I believe his promise was still a real terms cut, as the pot for the NHS hasn't risen with inflation. Also, there are various things that the conservatives made the NHS sell off/outsource, which increases long term costs.
No, the NHS under the Tories received real terms budget increases every year but one (in the second year of the Coalition, when NHS spending rose by very slightly less than inflation).
The problem is that, with large sections of the general public living more and more unhealthy lives, the demands on the NHS have been growing even faster than the real-terms budget. Obesity is correlated with a range of serious health problems - diabetes, cardiovascular disease, various cancers - that devour NHS resources, so the real-terms NHS budget would need to grow at a much faster rate than inflation to cope with the continuing deterioration of public health.

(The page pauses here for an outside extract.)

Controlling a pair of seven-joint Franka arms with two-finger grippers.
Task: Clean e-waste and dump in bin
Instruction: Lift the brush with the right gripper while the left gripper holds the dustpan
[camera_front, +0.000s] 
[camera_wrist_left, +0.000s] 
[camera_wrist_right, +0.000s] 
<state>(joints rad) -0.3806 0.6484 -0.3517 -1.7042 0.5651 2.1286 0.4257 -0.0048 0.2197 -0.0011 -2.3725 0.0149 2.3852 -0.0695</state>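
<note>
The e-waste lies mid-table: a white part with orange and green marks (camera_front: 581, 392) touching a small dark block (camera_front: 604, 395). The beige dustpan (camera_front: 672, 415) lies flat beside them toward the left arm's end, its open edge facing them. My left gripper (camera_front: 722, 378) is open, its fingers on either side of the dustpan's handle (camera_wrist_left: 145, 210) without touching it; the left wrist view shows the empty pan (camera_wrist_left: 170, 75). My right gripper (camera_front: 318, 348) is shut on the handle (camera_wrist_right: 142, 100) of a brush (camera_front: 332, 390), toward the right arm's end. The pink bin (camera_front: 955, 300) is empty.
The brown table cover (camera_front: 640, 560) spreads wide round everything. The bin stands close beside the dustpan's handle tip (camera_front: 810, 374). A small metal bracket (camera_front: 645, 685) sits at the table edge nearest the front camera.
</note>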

Ultimately, this isn't a problem we should have been trying to spend our way out of anyway. The solution to an obesity epidemic shouldn't have been to try and load the consequences onto the NHS; it should have been to take strong preventative measures to head it off well before the point when a quarter of the adult population of England were technically obese (and as many again were overweight).
When Covid hit, we went into lockdown to avoid overwhelming the NHS - where was the obesity equivalent of the Covid lockdowns?